Preheat the oven to 180ºC. Grease two x 20–22 cm cake tins. Stir the coconut into the coconut milk. Set aside.

Separate the egg whites from the yolks. Place the egg whites in a small- to medium-sized mixing bowl. Put the yolks in a large mixing bowl. Beat the egg whites with an electric mixer until they are like whipped cream. Set aside. Add the sugar to the yolks, along with the salt and oil. Beat to a smooth consistency.

Stir the baking powder into the flour, then add this to the yolk mixture. Add the coconut milk and shredded coconut. Beat for 1–2 minutes or until well combined.
Fold the beaten egg whites into the batter and pour the batter into the prepared tins. Bake for 30–40 minutes or until a skewer inserted in the centre comes out clean. Cool on a rack before icing.

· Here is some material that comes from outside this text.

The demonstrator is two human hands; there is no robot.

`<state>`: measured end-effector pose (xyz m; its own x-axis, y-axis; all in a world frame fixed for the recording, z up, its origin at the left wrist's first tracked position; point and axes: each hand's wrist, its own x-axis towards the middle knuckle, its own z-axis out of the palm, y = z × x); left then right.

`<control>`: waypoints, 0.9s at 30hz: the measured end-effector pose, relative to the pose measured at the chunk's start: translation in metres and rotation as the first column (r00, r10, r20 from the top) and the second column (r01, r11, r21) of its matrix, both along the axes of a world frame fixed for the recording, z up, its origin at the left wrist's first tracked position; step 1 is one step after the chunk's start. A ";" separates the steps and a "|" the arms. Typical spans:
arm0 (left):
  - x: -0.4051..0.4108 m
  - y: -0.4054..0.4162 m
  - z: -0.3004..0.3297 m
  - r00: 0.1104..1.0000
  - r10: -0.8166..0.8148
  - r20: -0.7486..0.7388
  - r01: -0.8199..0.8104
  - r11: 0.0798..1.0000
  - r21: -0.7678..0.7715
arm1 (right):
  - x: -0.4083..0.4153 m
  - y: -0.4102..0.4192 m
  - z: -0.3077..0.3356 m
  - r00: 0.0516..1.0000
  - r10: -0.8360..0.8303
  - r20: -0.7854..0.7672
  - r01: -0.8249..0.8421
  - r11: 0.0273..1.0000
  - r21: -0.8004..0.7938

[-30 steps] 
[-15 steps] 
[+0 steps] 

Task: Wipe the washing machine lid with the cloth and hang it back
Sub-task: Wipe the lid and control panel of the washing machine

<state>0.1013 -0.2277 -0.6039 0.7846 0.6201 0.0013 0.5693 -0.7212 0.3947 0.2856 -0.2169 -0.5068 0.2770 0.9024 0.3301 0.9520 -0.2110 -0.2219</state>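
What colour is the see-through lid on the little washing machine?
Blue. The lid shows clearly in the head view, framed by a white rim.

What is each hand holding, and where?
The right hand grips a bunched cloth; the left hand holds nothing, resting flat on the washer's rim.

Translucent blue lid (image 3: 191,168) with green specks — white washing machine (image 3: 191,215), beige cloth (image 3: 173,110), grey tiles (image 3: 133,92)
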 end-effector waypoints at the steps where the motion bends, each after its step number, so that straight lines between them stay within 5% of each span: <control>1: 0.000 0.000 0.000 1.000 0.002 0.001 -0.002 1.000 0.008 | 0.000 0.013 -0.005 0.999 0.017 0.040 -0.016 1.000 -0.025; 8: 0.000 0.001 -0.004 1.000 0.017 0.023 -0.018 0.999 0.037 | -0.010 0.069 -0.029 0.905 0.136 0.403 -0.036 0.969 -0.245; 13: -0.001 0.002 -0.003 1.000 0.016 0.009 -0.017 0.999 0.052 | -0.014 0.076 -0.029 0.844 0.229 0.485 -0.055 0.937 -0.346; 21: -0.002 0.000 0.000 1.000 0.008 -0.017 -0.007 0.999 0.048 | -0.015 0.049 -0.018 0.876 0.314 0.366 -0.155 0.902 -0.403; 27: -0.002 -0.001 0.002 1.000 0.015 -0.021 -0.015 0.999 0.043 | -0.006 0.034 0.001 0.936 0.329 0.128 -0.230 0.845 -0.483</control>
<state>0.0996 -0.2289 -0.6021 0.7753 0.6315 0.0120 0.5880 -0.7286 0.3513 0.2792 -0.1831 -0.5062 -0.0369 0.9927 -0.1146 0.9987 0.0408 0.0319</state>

To make the icing, toast the coconut in a dry frying pan over a medium-high heat. Stir continuously until lightly browned. Immediately transfer to a bowl to cool.
​
Combine the egg whites, sugar, cream of tartar and salt in a stainless-steel bowl that fits tightly over a saucepan. Stir well. Add 3 cm of water to the saucepan and bring to a gentle boil. Reduce the heat to low. Set the bowl with the egg mixture over it. Using a hand-held electric mixer, beat the mixture on low speed. Gradually increase the speed over 5 minutes, ending at high speed. Add the vanilla when you switch to high speed. Beat until the icing is stiff and easily holds its shape. Remove from the heat.
 
To assemble the cake, place the first layer on your serving plate and cover the top with a generous amount of icing. Sprinkle over some of the toasted coconut. Now add the second layer and again cover the top with icing. Finish by icing the sides of the cake. Sprinkle toasted coconut all over the top and don’t forget the sides.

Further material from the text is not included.